The Currituck County planning director agreed that the home was a “single-family detached dwelling” that complied with county rules. Neighbors Marie and Michael Long disagreed. They appealed to the county Board of Adjustment and to state court. LeTendre prevailed at the county level and with the trial court.

But the Appeals Court ruled that the Chesapeake featured three buildings and failed to comply with county restrictions. When the county issued a stop-work order on the structure, now “95% complete,” LeTendre sued Currituck in state court.

A trial court ruled for LeTendre, who completed construction of the building in 2017. Yet the county and the Longs appealed, and the state Court of Appeals ruled against LeTendre again in 2018.

“But everything changed on July 11, 2019, when the North Carolina legislature enacted Session Law 2019-111,” wrote 4th Circuit Chief Judge Albert Diaz. “That law amended a provision of the North Carolina zoning law, by adding the following italicized language: A county may not use a definition of building, dwelling, dwelling unit, bedroom, or sleeping unit that is inconsistent with any definition of the same in another statute or in a rule adopted by the State agency, including the State Building Code Council.”

“And it changed the prohibition against county definitions that are ‘more expansive than’ the corresponding state definitions, to prohibit county definitions that are ‘inconsistent with’ the State’s,” Diaz added.

After another trip to state court, LeTendre had the case moved to federal court. Boyle agreed with LeTendre’s argument that the 2019 law “abrogated” previous state court rulings against her.

“The court held that the County’s interpretation of a single-family detached dwelling, as applied to the Chesapeake, is ‘inconsistent with the State Building Code’s definition of a dwelling,’” Diaz wrote. “It acknowledged that the plain text of the state and county definitions of ‘building’ and ‘dwelling’ didn’t conflict. But it held that the terms ‘single-family detached dwelling’ and ‘one family dwelling’ were equivalent, and the legislative amendment barred the County from interpreting ‘single-family detached dwelling’ inconsistently with the Code’s definition of ‘one family dwelling.’”

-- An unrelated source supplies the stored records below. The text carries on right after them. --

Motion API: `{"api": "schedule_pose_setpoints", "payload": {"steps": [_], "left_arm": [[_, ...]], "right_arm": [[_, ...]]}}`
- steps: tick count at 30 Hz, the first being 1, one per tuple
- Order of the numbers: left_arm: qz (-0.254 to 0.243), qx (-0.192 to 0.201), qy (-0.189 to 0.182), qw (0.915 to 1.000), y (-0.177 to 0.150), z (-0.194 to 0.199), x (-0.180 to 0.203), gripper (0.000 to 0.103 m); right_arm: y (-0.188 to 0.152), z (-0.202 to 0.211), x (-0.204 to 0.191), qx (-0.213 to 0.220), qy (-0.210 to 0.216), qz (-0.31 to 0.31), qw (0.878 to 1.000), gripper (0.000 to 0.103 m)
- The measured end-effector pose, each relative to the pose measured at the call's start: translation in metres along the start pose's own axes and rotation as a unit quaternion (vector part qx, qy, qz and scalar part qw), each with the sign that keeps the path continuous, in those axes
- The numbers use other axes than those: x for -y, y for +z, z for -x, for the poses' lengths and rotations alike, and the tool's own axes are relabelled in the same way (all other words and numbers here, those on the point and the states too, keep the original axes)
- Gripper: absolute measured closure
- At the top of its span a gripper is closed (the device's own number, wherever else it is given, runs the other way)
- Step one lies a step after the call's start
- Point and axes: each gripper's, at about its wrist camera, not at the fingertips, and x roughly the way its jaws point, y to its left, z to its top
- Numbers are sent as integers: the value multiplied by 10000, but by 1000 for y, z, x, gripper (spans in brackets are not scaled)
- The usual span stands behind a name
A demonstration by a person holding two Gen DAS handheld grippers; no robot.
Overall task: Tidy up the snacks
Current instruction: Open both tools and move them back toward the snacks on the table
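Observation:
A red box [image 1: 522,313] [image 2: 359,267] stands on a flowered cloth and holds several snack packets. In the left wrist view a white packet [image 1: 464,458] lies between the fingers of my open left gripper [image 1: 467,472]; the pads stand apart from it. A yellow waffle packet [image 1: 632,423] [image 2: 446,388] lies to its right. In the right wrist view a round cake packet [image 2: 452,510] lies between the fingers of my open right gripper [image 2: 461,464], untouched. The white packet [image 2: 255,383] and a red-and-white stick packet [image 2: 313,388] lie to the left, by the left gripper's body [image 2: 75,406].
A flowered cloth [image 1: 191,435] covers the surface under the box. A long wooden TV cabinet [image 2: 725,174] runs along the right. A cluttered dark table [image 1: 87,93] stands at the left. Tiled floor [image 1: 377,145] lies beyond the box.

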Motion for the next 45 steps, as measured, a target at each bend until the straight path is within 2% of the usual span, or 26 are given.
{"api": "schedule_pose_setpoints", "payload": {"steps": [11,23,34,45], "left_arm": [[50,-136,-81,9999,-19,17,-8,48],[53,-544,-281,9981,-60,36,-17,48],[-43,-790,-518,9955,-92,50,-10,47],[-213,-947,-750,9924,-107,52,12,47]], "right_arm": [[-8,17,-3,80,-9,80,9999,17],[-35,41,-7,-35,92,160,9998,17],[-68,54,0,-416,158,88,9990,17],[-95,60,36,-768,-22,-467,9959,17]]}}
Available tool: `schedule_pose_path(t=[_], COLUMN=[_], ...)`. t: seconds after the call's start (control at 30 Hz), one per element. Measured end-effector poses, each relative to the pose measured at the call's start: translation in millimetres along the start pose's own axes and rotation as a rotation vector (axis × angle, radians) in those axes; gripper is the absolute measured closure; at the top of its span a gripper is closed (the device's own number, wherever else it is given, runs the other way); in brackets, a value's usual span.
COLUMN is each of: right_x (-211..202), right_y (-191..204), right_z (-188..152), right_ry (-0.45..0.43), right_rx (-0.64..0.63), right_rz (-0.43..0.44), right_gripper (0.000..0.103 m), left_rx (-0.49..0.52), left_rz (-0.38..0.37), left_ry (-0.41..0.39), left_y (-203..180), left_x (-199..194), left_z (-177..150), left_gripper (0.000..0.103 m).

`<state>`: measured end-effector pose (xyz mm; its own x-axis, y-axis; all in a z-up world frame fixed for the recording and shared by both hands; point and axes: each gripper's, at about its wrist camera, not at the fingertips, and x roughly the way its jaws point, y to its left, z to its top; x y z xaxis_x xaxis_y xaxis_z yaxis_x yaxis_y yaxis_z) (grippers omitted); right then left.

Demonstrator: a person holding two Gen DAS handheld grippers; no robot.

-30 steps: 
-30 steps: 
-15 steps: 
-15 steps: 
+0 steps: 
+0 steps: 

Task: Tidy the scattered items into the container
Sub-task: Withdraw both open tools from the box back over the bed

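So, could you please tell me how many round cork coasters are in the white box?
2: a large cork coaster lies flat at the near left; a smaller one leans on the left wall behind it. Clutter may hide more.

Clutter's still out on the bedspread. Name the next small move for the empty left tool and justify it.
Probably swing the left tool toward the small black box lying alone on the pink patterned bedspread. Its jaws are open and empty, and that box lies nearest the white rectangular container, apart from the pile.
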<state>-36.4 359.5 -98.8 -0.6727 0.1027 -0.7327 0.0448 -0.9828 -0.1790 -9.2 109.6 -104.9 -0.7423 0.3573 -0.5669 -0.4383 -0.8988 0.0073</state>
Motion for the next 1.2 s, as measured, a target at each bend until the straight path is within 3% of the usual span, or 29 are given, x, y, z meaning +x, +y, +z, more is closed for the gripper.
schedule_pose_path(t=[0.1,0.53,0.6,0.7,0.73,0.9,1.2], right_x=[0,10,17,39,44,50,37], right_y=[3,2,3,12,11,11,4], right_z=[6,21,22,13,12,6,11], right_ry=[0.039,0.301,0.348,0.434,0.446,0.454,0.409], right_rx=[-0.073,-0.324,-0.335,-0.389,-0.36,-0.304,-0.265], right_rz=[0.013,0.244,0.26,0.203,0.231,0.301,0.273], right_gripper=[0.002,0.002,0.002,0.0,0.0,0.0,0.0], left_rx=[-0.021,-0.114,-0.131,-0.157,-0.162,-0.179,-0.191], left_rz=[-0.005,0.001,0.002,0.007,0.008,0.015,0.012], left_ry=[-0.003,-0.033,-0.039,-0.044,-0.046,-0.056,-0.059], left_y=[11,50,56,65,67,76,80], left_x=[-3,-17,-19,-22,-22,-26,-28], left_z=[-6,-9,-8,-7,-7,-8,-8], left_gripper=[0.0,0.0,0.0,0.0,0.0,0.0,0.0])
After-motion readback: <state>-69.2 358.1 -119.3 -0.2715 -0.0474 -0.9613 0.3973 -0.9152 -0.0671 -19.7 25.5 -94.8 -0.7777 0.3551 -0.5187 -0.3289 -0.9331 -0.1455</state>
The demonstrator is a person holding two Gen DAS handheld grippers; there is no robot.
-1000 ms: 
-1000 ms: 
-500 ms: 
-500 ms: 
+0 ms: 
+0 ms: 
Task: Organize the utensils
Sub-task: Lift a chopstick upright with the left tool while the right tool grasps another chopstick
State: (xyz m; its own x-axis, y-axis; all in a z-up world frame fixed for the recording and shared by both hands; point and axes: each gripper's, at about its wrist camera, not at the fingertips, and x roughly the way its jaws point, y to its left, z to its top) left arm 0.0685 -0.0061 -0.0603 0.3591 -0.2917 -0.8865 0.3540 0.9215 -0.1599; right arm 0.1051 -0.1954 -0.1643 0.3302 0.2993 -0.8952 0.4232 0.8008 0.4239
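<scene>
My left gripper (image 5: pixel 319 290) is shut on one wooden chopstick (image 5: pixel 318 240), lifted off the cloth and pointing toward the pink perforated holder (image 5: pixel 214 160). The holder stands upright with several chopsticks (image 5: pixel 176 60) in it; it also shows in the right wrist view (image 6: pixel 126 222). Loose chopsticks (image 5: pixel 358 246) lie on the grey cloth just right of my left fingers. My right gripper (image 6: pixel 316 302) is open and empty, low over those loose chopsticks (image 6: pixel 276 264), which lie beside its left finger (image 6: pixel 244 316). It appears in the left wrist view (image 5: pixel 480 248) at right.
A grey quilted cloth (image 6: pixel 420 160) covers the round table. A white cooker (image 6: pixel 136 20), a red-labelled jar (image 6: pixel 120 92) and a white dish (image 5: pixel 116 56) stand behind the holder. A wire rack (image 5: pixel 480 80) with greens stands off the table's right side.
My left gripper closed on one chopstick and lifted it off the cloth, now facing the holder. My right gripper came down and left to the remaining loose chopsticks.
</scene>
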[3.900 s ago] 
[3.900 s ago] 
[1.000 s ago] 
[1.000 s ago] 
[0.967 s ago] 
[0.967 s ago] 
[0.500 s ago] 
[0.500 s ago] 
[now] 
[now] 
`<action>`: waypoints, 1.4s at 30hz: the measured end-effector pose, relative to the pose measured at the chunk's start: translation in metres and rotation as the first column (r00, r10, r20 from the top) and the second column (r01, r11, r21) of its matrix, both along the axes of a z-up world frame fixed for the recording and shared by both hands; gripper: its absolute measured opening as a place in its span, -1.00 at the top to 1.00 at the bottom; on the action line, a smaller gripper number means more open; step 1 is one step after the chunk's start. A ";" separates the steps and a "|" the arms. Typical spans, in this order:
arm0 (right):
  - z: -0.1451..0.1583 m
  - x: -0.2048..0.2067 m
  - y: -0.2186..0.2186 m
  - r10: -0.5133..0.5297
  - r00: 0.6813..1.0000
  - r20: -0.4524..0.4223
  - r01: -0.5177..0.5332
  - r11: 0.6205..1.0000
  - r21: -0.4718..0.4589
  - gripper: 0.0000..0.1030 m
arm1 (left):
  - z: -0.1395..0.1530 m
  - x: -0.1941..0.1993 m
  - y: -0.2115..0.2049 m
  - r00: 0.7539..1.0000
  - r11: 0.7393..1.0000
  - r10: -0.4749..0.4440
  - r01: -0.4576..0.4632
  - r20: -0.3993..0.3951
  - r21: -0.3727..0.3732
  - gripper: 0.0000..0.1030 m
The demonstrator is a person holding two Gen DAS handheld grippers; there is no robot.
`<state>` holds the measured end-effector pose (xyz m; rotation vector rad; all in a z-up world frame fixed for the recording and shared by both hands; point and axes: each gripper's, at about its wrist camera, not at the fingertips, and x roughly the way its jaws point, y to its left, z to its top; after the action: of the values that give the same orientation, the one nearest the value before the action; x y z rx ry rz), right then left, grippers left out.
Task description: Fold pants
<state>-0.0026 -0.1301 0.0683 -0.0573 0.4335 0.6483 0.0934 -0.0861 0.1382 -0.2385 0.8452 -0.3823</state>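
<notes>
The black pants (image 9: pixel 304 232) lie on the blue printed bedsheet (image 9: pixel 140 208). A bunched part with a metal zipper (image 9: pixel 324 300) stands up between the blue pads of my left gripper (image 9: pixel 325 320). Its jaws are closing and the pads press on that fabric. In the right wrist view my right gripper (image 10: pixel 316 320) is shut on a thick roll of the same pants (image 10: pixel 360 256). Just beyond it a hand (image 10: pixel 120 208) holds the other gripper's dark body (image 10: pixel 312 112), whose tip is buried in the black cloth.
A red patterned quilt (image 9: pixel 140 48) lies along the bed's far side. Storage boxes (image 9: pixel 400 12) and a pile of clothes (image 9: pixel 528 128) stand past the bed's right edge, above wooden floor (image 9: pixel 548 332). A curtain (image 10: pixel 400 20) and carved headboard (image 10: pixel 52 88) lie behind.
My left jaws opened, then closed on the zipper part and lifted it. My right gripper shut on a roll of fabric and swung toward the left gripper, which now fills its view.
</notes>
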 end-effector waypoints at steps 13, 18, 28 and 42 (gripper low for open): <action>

“The court concluded that under the amendment, ‘a building cannot be determined to be a one family dwelling under the Residential Building Code but not a one-or-single family dwelling under a local zoning ordinance.’ So it granted LeTendre partial summary judgment,” Diaz explained.

Appellate judges agreed with Boyle’s reasoning.

“Under the legislative amendment, a county may not ‘use a definition’ of ‘building’ or ‘dwelling’ that ‘is inconsistent with any definition of those terms … in a rule or statute adopted by a State agency, including the State Building Code Council,’” Diaz wrote. “And we read the amendment not merely to bar inconsistencies in the literal text of the state and county definitions, but also to bar inconsistent applications of those definitions.”

“If the County’s definition or interpretation of ‘building’ in its Ordinance conflicts with the Building Code Council’s rule — here, the state Residential Building Code — the Council’s definition governs. We hold that it does, so the amendment makes the Chesapeake compliant with both zoning codes,” Diaz explained.

“Simply put, ‘building’ can’t mean one thing under the Code and something else under the Ordinance,” he added. “As the Building Code Council implicitly found, a three-wing structure with three foundations (no matter its size) is one building under the Code’s definition. So a three-wing structure with three foundations must likewise be one building under the Ordinance’s definition. Otherwise, the Code and the Ordinance will define ‘building’ inconsistently, in violation of the amendment.”

Appellate Judge Stephanie Thacker and US District Judge Julie Rubin of Maryland joined Diaz’s opinion.